WHAT IS EXPECTED =
Out of the material that follows, write out exactly the lines from the line with "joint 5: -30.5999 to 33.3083" to the line with "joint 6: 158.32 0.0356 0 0", both ends included, and no others.

GIVEN DATA =
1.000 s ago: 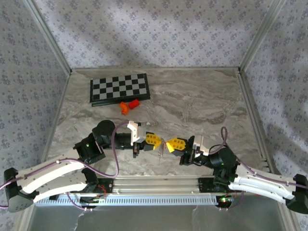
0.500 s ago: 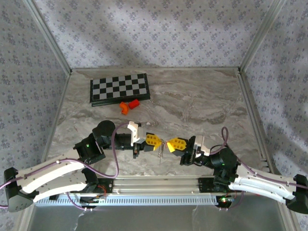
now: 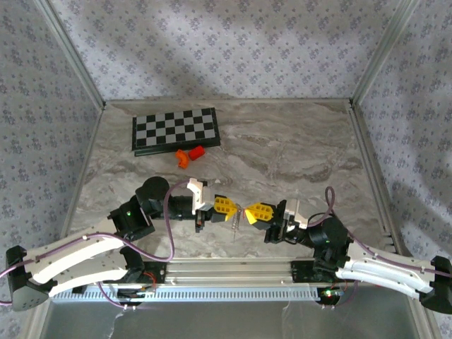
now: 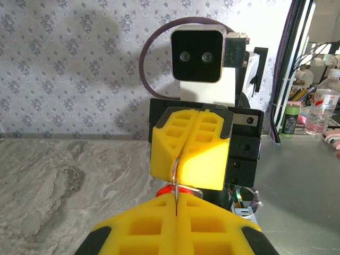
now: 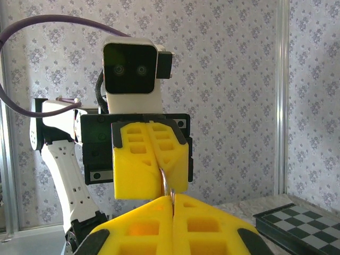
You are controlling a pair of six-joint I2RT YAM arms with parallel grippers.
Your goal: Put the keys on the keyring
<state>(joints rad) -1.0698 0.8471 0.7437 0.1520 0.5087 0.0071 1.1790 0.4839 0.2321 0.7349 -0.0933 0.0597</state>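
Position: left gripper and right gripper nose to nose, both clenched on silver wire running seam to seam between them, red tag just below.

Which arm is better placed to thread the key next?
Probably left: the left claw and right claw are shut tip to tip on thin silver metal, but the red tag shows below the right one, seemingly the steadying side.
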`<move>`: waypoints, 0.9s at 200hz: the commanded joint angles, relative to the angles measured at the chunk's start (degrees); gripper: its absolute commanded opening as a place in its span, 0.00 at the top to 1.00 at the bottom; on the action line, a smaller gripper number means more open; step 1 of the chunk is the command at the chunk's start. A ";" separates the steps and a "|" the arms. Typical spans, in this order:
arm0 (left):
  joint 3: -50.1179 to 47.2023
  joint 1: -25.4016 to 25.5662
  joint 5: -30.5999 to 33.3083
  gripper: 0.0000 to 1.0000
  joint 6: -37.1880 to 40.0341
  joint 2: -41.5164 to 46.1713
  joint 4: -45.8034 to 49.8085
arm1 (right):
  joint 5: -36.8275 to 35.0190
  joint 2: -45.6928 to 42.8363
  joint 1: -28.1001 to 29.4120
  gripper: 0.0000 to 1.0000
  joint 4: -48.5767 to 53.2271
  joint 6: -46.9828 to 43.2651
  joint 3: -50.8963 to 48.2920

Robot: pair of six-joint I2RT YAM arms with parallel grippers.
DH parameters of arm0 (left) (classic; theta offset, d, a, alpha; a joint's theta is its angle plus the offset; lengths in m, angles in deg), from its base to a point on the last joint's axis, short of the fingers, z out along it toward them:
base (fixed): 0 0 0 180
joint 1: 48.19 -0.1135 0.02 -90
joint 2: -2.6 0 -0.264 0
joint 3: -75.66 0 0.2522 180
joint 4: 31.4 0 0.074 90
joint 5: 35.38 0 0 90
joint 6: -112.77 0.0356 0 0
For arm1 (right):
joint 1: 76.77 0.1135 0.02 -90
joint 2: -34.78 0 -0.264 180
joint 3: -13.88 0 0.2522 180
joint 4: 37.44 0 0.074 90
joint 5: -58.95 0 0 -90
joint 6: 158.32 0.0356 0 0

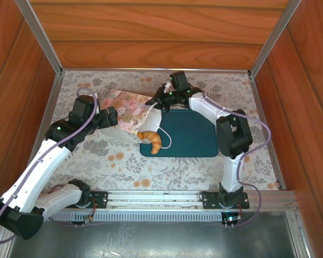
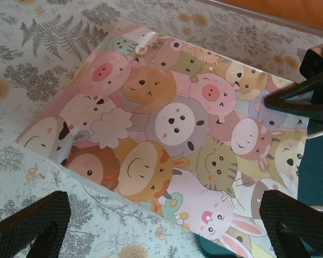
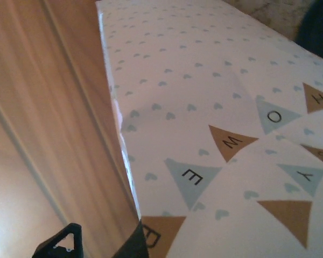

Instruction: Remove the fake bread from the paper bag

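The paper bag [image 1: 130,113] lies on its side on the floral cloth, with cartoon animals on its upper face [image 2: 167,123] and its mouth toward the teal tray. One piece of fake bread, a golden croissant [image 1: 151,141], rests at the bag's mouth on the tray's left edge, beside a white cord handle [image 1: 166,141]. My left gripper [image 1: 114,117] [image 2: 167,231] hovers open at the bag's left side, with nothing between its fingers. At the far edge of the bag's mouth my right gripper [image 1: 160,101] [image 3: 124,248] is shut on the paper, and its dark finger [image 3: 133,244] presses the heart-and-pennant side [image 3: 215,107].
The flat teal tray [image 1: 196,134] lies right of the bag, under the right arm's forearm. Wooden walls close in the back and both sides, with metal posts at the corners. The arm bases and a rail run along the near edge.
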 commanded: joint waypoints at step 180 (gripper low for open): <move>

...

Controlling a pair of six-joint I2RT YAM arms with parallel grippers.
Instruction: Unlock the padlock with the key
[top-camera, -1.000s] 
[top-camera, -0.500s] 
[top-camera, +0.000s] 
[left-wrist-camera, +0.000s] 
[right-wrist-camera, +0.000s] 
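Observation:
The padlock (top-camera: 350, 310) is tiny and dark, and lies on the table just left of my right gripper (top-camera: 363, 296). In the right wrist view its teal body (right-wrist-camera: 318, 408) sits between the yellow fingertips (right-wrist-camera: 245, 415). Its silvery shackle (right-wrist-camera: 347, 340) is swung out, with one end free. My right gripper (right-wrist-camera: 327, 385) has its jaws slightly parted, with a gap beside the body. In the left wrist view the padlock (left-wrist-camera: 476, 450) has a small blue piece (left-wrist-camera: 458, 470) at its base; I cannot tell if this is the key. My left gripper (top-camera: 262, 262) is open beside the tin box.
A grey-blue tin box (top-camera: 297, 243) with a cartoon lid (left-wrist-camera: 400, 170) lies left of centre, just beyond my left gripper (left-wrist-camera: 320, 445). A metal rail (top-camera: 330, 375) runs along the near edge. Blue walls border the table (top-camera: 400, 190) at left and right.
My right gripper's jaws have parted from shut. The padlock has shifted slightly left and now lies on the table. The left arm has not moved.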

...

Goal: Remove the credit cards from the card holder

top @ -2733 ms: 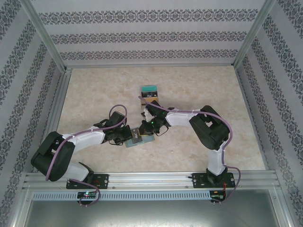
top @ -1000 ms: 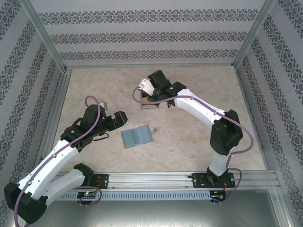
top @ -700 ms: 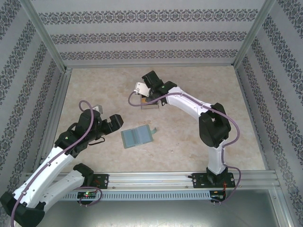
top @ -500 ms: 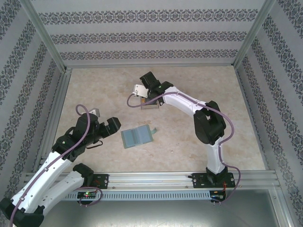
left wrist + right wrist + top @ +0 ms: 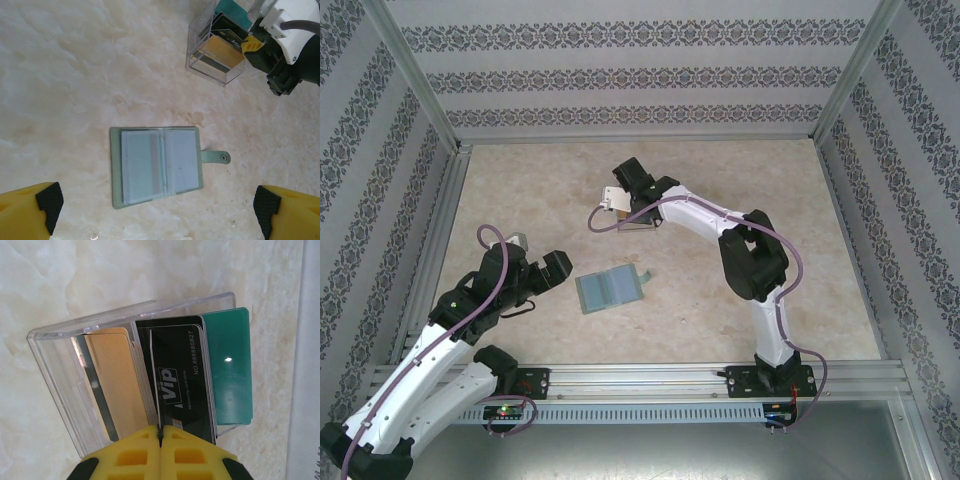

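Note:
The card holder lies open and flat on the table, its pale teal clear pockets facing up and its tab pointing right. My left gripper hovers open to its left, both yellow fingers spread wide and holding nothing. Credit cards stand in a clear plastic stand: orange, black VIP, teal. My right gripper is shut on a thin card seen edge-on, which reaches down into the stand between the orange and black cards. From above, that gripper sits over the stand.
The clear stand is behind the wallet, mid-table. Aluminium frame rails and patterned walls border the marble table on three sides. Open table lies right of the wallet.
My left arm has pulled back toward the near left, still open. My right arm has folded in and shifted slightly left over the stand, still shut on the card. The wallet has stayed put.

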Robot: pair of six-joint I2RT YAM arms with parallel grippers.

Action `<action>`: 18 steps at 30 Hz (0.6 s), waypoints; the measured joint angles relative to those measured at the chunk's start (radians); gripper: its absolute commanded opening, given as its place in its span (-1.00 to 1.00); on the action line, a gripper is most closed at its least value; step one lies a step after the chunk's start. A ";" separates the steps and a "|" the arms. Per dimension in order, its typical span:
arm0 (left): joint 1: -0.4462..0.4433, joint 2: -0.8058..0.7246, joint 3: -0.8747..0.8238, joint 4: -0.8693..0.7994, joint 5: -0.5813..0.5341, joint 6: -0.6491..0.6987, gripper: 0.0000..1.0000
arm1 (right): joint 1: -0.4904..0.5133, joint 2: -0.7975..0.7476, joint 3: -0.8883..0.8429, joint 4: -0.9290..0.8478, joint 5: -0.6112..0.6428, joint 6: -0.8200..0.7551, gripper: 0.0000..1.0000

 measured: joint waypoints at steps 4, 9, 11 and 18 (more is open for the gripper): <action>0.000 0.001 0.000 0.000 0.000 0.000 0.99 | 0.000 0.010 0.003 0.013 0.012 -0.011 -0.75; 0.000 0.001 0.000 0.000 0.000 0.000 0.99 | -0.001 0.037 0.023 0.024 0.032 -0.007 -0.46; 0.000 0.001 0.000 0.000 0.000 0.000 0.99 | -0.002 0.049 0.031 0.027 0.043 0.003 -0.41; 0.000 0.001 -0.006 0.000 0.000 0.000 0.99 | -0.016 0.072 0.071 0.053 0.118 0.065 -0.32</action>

EXERCISE ANSWER =
  joint 5: -30.5999 to 33.3083
  gripper: 0.0000 to 1.0000
  joint 6: -37.1880 to 40.0341
  joint 2: -41.5164 to 46.1713
  joint 4: -45.8034 to 49.8085
arm1 (right):
  joint 5: -36.8275 to 35.0190
  joint 2: -45.6928 to 42.8363
  joint 1: -28.1001 to 29.4120
  gripper: 0.0000 to 1.0000
  joint 4: -48.5767 to 53.2271
  joint 6: -46.9828 to 43.2651
  joint 3: -50.8963 to 48.2920

Robot: pair of six-joint I2RT YAM arms with parallel grippers.
DH parameters of arm0 (left) (classic; theta offset, d, a, alpha; a joint's theta is its angle plus the offset; lengths in m, angles in deg), from its base to a point on the last joint's axis, short of the fingers, z out along it toward them:
base (fixed): 0 0 0 180
joint 1: 48.19 -0.1135 0.02 -90
joint 2: -2.6 0 -0.264 0
joint 3: -75.66 0 0.2522 180
joint 4: 31.4 0 0.074 90
joint 5: 35.38 0 0 90
joint 6: -112.77 0.0356 0 0
For arm1 (right):
joint 1: 76.77 0.1135 0.02 -90
joint 2: -34.78 0 -0.264 180
joint 3: -13.88 0 0.2522 180
joint 4: 37.44 0 0.074 90
joint 5: -58.95 0 0 -90
joint 6: 158.32 0.0356 0 0

What precedes this is the full answer.